By 1534, only four were alive: Estevanico, Dorantes, Alvar Nuñez Cabeza de Vaca and Alonso del Castillo Maldonado. (The most famous of those is Cabeza de Vaca, whose writings are an important source of information on the Americans of the 16th century.)  In 1535, they finally escaped and interacted with other natives to survive.  They used their healing skills to befriend them. This was not a skill of science, but herbal medicine and prayer. Estevanico soon gained the reputation as a healer and was called upon to heal everything from headaches to people near death. Not only did this make them friends with the locals, but also it ensured their survival and created a reputation that opened up the opportunity for travel again. Estévanico also helped the group with his ability to learn more than six Indian languages. The Spaniards wanted to maintain their mystique and authority, so Estévanico was constantly among the Indians acting as ambassador for the group. 

With the aide of thousands of Indians, they made their way west by way of the Rio Grande, Presidio, and crossing into Mexico at what is now El Paso. They were nicknamed ""children of the sun" by the Indians, because the men traveled from east to west. Because their reputation was so great, when a patient died, the people assumed the fault was with the patient. In May of 1536, they arrived at San Miguel de Culiacan (Sinaloa, Mexico).  In July, they arrived in Mexico City,  the four survivors told stories of wealthy indigenous tribes to the North and this created great interest in the city.   

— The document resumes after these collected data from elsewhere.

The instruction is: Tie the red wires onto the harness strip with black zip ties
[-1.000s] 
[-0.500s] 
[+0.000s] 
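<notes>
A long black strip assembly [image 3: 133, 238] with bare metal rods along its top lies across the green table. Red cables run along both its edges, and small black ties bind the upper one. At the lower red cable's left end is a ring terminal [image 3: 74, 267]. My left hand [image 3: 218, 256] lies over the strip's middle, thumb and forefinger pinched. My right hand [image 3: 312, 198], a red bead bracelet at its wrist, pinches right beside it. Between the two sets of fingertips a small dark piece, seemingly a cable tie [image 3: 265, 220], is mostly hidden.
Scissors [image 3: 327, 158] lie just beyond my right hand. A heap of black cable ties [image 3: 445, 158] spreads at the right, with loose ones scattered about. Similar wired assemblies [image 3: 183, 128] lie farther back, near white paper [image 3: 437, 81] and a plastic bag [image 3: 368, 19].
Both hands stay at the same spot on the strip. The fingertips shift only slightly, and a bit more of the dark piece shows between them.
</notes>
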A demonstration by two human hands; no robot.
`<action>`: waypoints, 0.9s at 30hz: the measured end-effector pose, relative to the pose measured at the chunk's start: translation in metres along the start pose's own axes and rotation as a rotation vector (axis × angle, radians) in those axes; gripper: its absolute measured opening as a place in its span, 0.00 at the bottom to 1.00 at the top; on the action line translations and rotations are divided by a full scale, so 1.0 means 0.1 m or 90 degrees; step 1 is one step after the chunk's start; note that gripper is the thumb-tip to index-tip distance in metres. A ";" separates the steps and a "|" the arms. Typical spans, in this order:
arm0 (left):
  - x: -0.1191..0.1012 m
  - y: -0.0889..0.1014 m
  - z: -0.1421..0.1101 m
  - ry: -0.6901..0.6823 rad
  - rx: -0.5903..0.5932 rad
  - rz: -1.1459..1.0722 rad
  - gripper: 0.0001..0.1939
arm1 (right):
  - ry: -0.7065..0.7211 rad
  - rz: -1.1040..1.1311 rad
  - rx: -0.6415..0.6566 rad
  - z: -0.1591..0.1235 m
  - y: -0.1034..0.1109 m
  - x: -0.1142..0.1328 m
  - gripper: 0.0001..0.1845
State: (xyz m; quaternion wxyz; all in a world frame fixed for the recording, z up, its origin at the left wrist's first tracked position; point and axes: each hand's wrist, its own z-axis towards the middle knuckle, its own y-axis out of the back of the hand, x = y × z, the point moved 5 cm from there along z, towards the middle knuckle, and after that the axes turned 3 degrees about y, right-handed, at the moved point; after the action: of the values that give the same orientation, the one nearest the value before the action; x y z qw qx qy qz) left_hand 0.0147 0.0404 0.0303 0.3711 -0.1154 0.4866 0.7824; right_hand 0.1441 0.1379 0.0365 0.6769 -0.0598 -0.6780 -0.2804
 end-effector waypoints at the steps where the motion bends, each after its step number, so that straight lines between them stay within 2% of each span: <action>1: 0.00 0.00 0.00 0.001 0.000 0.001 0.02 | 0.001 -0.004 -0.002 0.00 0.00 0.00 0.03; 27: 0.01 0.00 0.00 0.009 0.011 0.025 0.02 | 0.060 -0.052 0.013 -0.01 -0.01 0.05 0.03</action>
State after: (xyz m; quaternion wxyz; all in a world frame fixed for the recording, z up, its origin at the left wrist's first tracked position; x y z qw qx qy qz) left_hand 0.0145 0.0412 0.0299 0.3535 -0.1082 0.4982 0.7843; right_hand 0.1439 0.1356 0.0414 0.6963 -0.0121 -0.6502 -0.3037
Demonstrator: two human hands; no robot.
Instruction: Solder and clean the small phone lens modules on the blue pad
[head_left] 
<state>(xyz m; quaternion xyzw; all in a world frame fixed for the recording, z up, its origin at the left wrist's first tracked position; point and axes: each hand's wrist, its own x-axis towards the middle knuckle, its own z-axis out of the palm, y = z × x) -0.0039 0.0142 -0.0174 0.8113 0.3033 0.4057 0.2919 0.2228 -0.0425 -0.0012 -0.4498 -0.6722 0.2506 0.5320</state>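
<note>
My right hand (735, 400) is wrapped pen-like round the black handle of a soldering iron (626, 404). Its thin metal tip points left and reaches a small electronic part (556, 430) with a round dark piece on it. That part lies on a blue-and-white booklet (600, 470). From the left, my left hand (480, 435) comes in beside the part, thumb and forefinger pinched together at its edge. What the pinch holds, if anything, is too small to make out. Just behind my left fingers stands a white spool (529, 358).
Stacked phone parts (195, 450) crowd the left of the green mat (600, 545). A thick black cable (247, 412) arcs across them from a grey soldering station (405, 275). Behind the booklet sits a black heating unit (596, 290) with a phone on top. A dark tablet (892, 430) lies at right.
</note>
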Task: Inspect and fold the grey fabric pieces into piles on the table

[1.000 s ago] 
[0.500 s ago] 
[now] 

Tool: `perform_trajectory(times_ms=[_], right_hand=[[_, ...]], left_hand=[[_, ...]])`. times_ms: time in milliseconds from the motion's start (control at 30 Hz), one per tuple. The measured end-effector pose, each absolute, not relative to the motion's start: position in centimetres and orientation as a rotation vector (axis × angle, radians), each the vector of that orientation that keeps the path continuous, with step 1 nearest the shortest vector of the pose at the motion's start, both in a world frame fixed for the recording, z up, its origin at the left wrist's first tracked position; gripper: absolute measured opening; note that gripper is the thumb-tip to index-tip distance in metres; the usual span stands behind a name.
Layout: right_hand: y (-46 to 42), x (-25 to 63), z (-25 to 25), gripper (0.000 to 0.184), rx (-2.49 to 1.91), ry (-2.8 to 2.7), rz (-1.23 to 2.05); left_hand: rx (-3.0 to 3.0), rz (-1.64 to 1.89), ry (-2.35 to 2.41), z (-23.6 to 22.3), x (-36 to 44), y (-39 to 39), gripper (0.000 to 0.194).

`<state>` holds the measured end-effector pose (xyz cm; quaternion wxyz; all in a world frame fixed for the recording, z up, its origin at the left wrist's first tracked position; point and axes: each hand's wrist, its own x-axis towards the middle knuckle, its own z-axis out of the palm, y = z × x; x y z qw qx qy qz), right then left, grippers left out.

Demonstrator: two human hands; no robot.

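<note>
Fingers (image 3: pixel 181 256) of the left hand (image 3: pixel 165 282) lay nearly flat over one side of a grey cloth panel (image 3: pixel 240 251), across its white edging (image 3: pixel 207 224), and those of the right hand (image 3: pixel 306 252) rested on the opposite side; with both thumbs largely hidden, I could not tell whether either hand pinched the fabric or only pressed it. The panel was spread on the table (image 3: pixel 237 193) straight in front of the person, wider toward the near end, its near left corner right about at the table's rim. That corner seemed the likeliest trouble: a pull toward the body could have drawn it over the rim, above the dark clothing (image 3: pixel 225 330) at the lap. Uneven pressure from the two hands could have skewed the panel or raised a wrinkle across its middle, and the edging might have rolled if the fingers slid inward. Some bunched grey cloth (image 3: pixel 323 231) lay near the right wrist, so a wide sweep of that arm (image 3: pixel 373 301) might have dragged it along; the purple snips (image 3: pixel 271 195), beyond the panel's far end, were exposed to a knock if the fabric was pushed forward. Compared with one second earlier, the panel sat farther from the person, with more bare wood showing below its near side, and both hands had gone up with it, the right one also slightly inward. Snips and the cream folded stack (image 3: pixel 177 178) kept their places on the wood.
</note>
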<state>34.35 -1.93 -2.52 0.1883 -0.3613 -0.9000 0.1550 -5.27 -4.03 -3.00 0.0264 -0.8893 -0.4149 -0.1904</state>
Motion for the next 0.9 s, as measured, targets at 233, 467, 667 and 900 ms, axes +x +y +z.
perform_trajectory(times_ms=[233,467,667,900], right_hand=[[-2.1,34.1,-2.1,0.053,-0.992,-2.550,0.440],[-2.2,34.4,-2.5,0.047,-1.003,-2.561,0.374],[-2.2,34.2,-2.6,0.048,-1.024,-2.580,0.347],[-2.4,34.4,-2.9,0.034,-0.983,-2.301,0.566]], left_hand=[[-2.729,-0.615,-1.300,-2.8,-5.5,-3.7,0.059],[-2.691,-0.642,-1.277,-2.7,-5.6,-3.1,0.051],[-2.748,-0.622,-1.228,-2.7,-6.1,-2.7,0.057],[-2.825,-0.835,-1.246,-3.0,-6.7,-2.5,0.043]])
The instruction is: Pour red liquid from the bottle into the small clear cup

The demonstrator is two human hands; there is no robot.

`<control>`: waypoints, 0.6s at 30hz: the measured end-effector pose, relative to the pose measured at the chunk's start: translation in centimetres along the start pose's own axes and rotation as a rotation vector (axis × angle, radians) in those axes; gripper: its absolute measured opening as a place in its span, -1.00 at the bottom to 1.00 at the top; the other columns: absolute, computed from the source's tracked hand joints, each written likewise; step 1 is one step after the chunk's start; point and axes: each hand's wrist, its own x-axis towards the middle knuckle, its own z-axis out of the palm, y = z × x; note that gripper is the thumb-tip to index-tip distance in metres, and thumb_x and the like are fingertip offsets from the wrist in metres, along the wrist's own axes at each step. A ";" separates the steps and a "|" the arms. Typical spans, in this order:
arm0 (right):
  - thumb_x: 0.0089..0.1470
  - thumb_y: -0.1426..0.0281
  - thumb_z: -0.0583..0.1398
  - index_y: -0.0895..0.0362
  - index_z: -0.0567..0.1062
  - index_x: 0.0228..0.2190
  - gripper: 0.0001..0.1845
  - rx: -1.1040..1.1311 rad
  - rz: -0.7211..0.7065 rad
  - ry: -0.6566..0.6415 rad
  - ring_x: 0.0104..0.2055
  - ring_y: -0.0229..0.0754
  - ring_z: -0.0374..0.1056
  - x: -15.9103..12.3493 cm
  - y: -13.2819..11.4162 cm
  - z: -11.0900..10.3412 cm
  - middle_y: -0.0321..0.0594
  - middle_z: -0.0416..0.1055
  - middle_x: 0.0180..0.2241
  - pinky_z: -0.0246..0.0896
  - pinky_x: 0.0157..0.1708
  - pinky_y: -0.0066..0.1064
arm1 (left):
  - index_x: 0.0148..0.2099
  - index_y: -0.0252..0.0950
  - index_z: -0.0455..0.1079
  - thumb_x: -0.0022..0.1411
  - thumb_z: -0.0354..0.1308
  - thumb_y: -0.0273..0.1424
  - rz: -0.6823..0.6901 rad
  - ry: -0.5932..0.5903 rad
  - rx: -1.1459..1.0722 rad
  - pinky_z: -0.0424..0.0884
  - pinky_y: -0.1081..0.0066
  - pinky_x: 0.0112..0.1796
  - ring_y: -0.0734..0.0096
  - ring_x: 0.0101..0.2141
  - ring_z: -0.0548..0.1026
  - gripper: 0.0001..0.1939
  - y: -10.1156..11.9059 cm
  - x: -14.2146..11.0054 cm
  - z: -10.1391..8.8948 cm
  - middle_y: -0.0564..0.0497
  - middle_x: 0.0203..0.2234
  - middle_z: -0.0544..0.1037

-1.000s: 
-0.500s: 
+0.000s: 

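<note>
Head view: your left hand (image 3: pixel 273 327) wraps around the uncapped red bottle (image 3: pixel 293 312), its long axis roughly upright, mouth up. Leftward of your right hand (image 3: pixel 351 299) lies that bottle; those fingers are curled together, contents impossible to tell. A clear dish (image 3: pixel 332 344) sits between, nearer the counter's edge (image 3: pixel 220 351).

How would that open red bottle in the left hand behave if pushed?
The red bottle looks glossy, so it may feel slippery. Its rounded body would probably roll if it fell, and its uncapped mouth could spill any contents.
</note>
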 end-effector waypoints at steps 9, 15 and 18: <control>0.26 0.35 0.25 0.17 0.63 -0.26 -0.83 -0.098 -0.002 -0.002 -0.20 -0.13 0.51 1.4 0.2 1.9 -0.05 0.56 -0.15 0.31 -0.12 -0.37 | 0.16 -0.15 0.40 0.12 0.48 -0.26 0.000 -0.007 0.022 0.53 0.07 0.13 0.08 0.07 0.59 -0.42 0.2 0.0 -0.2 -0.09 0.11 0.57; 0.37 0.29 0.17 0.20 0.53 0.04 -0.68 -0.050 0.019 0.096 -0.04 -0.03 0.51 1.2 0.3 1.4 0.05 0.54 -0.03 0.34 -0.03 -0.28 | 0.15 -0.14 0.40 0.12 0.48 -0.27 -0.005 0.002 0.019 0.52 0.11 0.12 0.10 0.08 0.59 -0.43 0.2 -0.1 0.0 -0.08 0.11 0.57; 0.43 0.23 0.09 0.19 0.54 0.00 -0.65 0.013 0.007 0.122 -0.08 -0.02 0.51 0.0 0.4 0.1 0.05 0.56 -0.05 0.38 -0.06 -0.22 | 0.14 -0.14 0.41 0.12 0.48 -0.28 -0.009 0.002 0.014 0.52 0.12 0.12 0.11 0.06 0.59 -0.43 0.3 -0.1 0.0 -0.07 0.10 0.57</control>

While the other three men all returned to Spain, Estevanico was sold to Antonio de Mendoza, the Viceroy of New Spain, who used Estevanico as a guide in expeditions to the North.  In 1539, Estevanico was one of four men who accompanied Marcos de Niza as a guide in search of the fabled Seven Cities of Cibola, preceding Coronado. Estevanico traveled ahead of the main party with a group of indigenous servants instructed to send back crosses to the main party, with the size of the cross equal to the wealth discovered.

 One day, a cross arrived that was as tall as a person causing de Niza to quickly progress forward. 

Estevanico’s had entered the Zuni village of Hawikuh (in present-day New Mexico) and for some reason offended the inhabitants so they killed Estevanico and his indigenous servants were sent from the village. De Niza reportedly witnessed the results and quickly returned to New Spain. The exact reason Estevanico was killed is not precisely clear, but accounts suggest the Zuni did not believe his account of representing a party of whites, and further that he was killed because Estevanico was black and wore feathers and rattles, and may have looked like a wizard to the Zuni.  Another theory, published in 2002, claims that Estevanico was not killed by the Zuni, and that he and friends  among the Indians faked his death to achieve his freedom.